ダイエットの場合は、甘いものを控えて果物に置き換えただけでグッとエネルギーを減らすことができます。
果物に甘さを感じられれば、置き換えもそんなに苦になりません。食べる前にちょっとひと手間、冷やすだけで簡単に効果を発揮してくれます。

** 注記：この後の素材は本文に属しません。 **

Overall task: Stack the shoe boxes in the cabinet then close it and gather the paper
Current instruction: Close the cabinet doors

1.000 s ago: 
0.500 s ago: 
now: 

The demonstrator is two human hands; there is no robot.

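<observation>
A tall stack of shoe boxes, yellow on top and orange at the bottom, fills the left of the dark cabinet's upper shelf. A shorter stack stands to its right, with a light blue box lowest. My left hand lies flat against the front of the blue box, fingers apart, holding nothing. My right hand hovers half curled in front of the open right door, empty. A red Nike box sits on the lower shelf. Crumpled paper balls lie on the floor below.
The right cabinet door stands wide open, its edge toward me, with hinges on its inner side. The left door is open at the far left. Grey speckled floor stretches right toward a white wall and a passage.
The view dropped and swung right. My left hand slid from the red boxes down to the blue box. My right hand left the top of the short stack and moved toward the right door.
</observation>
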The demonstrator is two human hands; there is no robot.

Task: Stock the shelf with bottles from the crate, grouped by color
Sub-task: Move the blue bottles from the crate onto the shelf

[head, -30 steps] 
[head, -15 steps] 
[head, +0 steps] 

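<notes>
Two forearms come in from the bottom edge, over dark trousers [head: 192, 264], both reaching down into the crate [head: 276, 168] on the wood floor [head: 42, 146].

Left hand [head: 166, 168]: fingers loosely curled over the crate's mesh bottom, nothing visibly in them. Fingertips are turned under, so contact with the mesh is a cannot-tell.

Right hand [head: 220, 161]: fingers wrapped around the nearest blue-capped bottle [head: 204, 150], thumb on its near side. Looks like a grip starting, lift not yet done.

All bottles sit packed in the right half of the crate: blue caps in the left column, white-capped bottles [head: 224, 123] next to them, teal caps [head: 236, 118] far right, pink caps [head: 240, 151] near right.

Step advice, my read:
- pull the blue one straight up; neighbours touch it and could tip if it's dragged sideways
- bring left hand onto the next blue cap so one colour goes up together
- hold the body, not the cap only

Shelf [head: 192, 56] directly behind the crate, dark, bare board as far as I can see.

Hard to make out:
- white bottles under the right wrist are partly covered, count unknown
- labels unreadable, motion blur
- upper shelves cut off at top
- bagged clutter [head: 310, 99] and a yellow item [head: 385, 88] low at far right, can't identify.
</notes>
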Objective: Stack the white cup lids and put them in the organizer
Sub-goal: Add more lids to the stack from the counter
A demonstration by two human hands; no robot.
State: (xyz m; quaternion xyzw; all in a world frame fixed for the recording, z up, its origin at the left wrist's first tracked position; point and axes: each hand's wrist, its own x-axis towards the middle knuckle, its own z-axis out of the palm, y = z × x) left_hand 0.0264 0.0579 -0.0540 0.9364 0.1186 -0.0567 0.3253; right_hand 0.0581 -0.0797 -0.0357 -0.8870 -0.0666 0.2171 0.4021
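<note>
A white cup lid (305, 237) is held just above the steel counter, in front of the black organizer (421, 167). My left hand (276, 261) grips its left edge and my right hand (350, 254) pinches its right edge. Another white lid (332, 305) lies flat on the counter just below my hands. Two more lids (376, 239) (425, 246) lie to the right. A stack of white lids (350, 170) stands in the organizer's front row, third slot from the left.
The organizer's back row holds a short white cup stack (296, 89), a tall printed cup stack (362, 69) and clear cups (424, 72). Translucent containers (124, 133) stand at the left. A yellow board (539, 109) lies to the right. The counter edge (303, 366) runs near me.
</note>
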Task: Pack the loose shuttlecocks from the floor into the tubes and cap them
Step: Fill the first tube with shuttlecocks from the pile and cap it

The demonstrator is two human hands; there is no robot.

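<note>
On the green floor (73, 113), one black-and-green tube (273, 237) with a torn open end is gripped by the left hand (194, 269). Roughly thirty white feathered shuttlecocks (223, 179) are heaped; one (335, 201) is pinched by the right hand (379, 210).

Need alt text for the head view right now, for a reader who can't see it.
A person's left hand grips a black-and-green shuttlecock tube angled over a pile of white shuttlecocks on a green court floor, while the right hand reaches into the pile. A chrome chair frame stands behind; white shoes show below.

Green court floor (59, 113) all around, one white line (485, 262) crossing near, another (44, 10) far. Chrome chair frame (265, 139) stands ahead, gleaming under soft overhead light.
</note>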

お料理でも使えるのがりんごの優秀なところです。切ってサラダに入れたり、すりおろしてドレッシングにしたり、甘さと酸味がバランスのよい味わいにしてくれます。
火を通しても煮崩れしにくいので、肉巻きにして火を通すのもオススメです。調味料を多く使わなくてもジューシーで、お肉との相性もバツグンです。
自分で毎朝野菜ジュースを作っているという方にも、りんごはオススメ。身体に良いとは知っていても野菜を絞っただけだとどうしても青臭くて飲みにくい味になります。
毎日おいしく飲み続けたければ、りんごを足してみてはいかがでしょうか。甘みも加わりますし、フルーティーな味わいが野菜の青臭さを緩和してくれます。
切ってしばらく置くと、切り口が褐変してしまいます。すぐに使わない場合には切り口にレモン汁をかけたり、切ってから塩水につけたりして、空気との接触を断つようにしましょう。
りんご まとめ

りんごは切ると切断面が茶色く褐変してしまうので、つい水にさらしがちですが、水にさらす時間が長いとせっかくのうれしい成分が損失してしまいます。
色の変化の気にならないような利用の時はそのままにしても良いでしょう。
皮ごとがぶりとかじれる手軽さもりんごの魅力の一つ。ぜひあますところなく栄養素や成分を取り入れてください。